BRIEF:
The string "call" may appear on lines of the entries below; report how many such lines there are, and only that.
--- --- ---
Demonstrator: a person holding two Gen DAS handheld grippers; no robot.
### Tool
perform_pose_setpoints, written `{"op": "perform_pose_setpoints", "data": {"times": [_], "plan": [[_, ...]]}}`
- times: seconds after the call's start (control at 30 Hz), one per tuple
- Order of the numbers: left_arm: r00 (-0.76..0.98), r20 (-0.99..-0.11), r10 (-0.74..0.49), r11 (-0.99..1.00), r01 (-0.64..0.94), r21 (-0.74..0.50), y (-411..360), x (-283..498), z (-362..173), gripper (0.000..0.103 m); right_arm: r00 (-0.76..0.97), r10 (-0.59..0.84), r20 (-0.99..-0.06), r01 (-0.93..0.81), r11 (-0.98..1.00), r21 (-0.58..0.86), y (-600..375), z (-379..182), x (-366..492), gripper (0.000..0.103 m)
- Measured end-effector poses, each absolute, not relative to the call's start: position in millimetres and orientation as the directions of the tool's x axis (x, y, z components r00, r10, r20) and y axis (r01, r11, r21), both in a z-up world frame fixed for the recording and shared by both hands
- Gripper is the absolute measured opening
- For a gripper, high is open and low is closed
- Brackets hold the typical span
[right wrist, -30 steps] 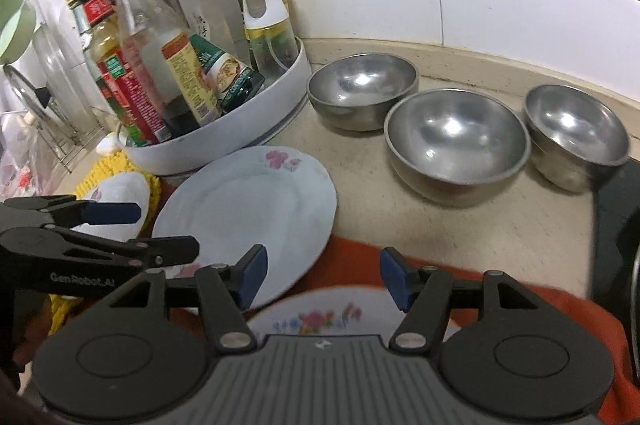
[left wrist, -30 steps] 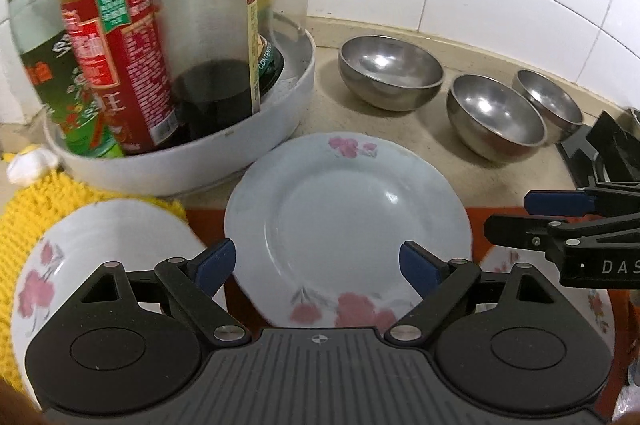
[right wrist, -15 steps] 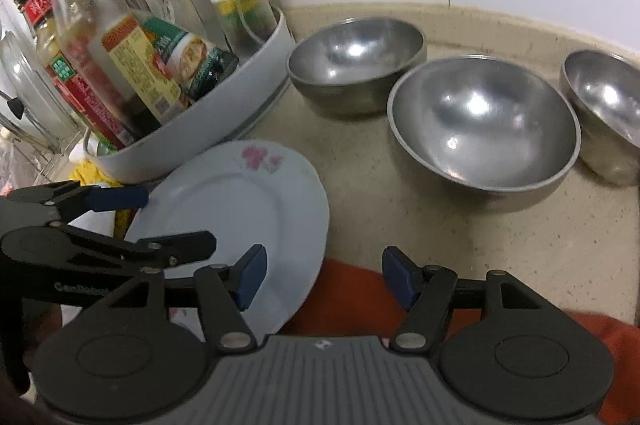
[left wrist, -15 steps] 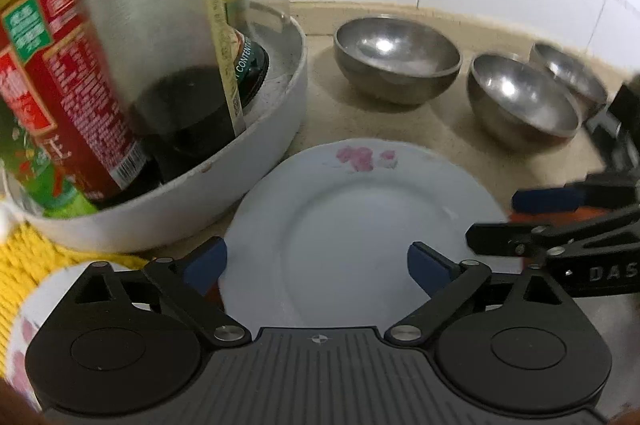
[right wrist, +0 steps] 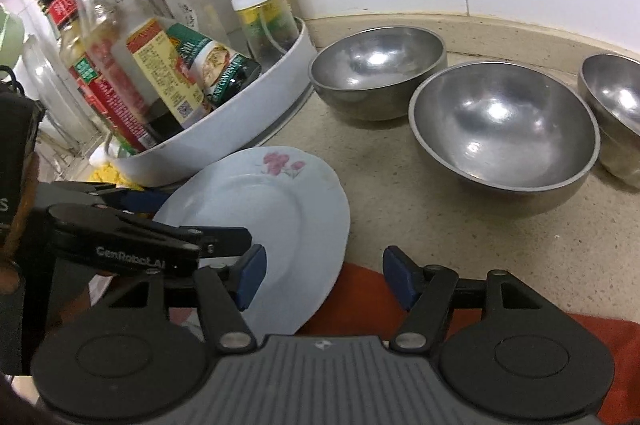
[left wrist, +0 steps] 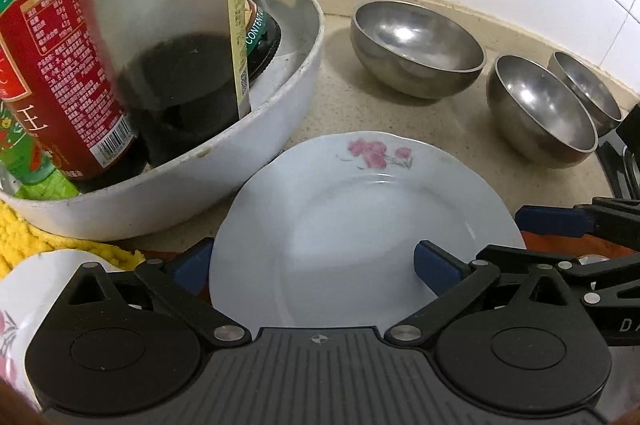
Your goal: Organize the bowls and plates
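Barely started imo — left gripper (left wrist: 314, 263) is spread wide around the plate's (left wrist: 360, 217) near edge but not clamped, right gripper (right wrist: 322, 279) gaping over the counter w/ nothing in it, and all 3 bowls (right wrist: 504, 129) sit unstacked by the wall.

The plate (left wrist: 360, 217) is pale bluish white with a pink flower sprig on its rim. The three bowls (right wrist: 504, 129) are bare silvery steel. The condiment turntable (left wrist: 240, 153) is white and holds a red-labelled bottle (left wrist: 56, 65) and a clear bottle of dark sauce (left wrist: 176, 65). An orange-red mat (right wrist: 360, 301) and a yellow cloth (left wrist: 24, 233) lie on the beige speckled counter (right wrist: 400, 185). Both grippers' fingertips (left wrist: 436, 267) are blue on black frames.
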State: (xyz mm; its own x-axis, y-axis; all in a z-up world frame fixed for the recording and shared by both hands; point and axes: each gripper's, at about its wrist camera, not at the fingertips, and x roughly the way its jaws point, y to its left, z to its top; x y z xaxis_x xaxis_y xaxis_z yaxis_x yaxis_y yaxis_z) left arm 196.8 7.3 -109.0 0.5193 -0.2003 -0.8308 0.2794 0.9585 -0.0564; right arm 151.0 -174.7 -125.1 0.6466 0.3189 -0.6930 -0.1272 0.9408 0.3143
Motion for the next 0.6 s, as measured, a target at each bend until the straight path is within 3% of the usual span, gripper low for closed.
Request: {"op": "perform_pose_setpoints", "data": {"times": [0.6], "plan": [[0.527, -0.841, -0.122, 0.988, 0.149, -0.05, -3.8, 193.3, -110.6, 0.103, 0.634, 0.365, -0.682, -0.161, 0.925, 0.345, -175.4, -125.9, 151.8, 0.06]]}}
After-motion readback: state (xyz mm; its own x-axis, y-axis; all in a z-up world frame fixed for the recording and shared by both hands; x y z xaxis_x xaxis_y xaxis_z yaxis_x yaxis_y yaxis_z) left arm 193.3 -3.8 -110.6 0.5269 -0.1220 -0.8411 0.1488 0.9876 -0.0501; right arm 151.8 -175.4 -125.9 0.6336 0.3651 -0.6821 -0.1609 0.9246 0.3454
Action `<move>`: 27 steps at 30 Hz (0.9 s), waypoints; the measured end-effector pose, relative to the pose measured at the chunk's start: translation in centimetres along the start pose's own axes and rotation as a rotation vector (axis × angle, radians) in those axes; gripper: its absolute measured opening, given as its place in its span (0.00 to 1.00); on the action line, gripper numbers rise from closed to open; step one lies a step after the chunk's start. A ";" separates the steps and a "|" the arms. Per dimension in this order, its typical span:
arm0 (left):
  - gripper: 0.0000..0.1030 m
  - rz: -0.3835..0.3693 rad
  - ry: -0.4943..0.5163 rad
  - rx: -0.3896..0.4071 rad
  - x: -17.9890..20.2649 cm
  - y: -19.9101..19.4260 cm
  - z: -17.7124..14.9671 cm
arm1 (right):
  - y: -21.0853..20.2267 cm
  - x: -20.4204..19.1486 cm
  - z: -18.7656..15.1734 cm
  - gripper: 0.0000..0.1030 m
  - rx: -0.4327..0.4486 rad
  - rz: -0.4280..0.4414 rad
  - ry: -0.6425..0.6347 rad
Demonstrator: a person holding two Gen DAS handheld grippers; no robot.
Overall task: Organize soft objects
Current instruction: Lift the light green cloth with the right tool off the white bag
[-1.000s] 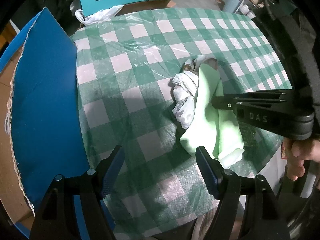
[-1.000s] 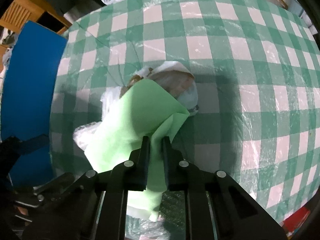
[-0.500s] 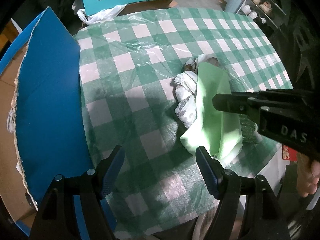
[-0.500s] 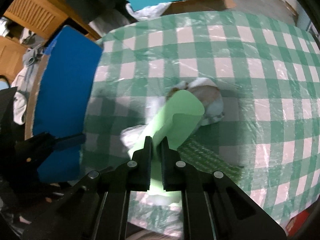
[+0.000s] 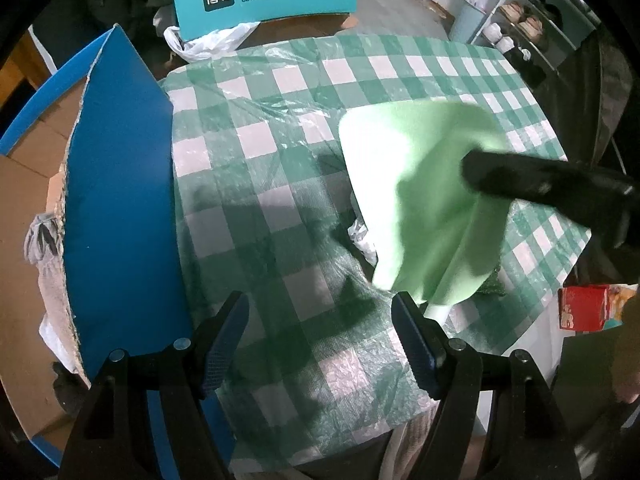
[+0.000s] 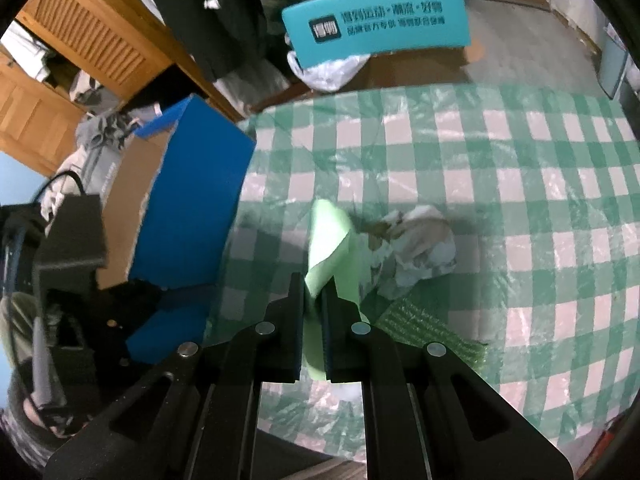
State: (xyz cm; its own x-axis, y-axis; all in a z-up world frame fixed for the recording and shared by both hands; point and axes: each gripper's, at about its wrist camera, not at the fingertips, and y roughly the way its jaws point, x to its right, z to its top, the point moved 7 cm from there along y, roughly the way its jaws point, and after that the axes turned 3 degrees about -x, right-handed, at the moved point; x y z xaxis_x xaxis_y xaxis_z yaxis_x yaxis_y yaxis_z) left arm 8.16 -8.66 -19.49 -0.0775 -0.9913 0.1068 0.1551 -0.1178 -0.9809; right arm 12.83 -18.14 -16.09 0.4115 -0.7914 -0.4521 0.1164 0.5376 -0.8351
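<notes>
Above the checked table (image 6: pixel 440 160), right gripper (image 6: pixel 314 300) pinches green cloth (image 6: pixel 328 236).

Both views are fisheye cameras riding on the hand-held grippers, each looking forward along its own fingers. The left wrist view looks steeply down from above the near edge of the checked tablecloth (image 5: pixel 280 184), with the blue board (image 5: pixel 124 208) at its left. The right wrist view tilts less steeply (more of the room shows), taking in the wooden cabinet (image 6: pixel 92 40). Both share the tablecloth, the blue board, the teal sign (image 6: pixel 376 28) and the light green cloth (image 5: pixel 420 200).
</notes>
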 end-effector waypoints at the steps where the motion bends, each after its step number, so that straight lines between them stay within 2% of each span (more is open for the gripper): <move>1: 0.73 0.001 0.000 0.000 0.0 0.0 0.0 | -0.4 0.1 0.2 0.07 0.010 -0.001 0.003; 13: 0.74 -0.005 0.007 0.001 1.0 0.4 0.7 | -4.0 4.2 0.9 0.07 0.077 -0.073 0.068; 16: 0.78 0.000 0.016 0.003 1.4 0.7 1.0 | -4.4 5.7 0.8 0.07 0.083 -0.098 0.089; 27: 0.78 0.014 0.028 0.030 2.5 1.9 3.7 | -4.4 11.4 0.4 0.07 0.076 -0.210 0.161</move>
State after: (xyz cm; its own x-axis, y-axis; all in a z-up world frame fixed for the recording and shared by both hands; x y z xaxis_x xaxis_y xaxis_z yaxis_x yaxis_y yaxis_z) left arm 11.87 -11.58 -20.50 -0.1029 -0.9908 0.0884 0.1853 -0.1064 -0.9769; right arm 17.40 -29.39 -17.46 0.2226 -0.9208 -0.3204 0.2543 0.3721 -0.8927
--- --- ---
REPLY:
2